2. Performance Optimization

  • Use database indexes effectively
  • Implement query result caching for common queries
  • Optimize SQL queries for large datasets

3. Security

  • Implement SQL injection prevention
  • Validate and sanitize user inputs
  • Use parameterized queries

4. Testing

  • Unit tests for query parsing logic
  • Integration tests for SQL generation
  • API endpoint testing with sample queries

Sample Implementation Flow

  1. Receive Query: "Give me the last 6 months rental price trend for Business Bay"
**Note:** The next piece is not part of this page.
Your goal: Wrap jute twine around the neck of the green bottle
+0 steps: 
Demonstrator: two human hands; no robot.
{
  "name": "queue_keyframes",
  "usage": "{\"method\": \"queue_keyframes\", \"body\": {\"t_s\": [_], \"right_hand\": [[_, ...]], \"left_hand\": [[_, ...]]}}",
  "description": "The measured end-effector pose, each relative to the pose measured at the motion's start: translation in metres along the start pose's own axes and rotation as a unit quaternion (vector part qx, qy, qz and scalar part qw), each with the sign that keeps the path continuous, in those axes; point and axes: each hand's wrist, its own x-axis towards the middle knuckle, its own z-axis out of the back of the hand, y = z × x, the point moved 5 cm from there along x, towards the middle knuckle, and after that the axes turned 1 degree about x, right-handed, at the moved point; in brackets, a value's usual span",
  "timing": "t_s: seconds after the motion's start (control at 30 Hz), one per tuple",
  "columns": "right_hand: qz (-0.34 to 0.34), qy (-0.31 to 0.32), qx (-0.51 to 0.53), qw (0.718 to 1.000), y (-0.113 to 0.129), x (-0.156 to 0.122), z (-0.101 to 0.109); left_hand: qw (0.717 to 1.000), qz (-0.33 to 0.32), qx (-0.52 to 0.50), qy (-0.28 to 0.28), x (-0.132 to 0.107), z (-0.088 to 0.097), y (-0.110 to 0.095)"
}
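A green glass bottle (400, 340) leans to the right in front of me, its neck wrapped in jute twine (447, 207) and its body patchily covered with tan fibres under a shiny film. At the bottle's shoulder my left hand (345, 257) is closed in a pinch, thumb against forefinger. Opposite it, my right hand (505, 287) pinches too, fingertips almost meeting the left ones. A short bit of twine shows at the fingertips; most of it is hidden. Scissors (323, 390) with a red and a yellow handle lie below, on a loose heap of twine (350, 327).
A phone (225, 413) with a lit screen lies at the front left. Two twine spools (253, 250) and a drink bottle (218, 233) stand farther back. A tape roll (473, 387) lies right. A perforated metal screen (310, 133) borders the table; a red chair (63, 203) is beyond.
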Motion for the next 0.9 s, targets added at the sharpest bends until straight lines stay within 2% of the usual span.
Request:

  2. Process with Node.js NLP:

    const parser = new DubaiRealEstateParser();
    const parsed = await parser.parseQuery("Give me the last 6 months rental price trend for Business Bay");
    // Natural.js extracts:
    // - Time period: { type: 'months', count: 6, startDate: '2024-06-01' }
    // - Areas: ['Business Bay']
    // - Intent: 'trend'
    // - Property types: []
    
  3. Parse Query (using Node.js NLP output):

    • Time period: Last 6 months (from time extraction)
    • Area: Business Bay (from area patterns)
    • Property type: All (not specified)
    • Analysis type: Trend (from intent classification)
  4. Generate SQL:

    SELECT 
      DATE_FORMAT(start_date, '%Y-%m') as month,
      AVG(annual_amount) as avg_price,
      COUNT(*) as transaction_count
    FROM rents 
    WHERE area_en = 'Business Bay' 
      AND start_date >= DATE_SUB(NOW(), INTERVAL 6 MONTH)
    GROUP BY DATE_FORMAT(start_date, '%Y-%m')
    ORDER BY month
    
  5. Format Response:

    • Create line chart data for trend visualization
    • Generate summary cards with key metrics
    • Provide descriptive text for the analysis
  6. Return JSON: Structured response ready for Chart.js and frontend cards

Environment Configuration

Required Environment Variables

Create a .env file in the project root:

# Server Configuration
PORT=3000
NODE_ENV=development

# Database Configuration
DB_HOST=localhost
DB_PORT=3306
DB_NAME=dubai_dld
DB_USER=root
DB_PASSWORD=your_password

# NLP Configuration
NLP_LIBRARY=natural
NLP_MODEL=en_core_web_sm

# Redis Configuration (optional - for context management)
REDIS_HOST=localhost
REDIS_PORT=6379
REDIS_PASSWORD=

# API Configuration
API_KEY=your_api_key_here
RATE_LIMIT=100

Node.js NLP Service Configuration

// config/nlpConfig.js
module.exports = {
  library: process.env.NLP_LIBRARY || 'natural',
  model: process.env.NLP_MODEL || 'en_core_web_sm',
  customPatterns: require('./customPatterns'),
  areaMapping: require('./areaMapping'),
  
  // Query classification keywords
  intentPatterns: {
    trend: ['trend', 'over time', 'change', 'last', 'months', 'weekly', 'monthly'],
    compare: ['top', 'compare', 'versus', 'vs', 'better', 'best', 'highest', 'lowest'],
    average: ['average', 'avg', 'mean', 'typical', 'median'],
    summary: ['brief', 'summary', 'summarize', 'overview', 'overall'],
    count: ['how many', 'count', 'number of', 'total'],
    filter: ['only', 'filter', 'show', 'exclude', 'include']
  }
};

Additional Features

Query Refinement Support with Node.js NLP Context Tracking

  • Use Node.js NLP entity recognition to maintain context between queries
  • Track extracted entities (areas, property types, time periods) across conversations
  • Implement context-aware parsing for follow-up queries
  • Store and retrieve previous query context from session management
  • Support progressive data drilling with contextual refinements
  • Use similarity matching for related area name variations

Export Capabilities

  • Provide raw data export options
  • Support multiple output formats (CSV, JSON)
  • Include metadata about queries and data sources

Analytics Dashboard

  • Track query patterns and popular analyses
  • Monitor API usage and performance metrics
  • Provide insights into data trends

This prompt provides a comprehensive foundation for building a sophisticated Node.js application that bridges natural language queries with structured data visualization, specifically tailored for Dubai real estate analytics.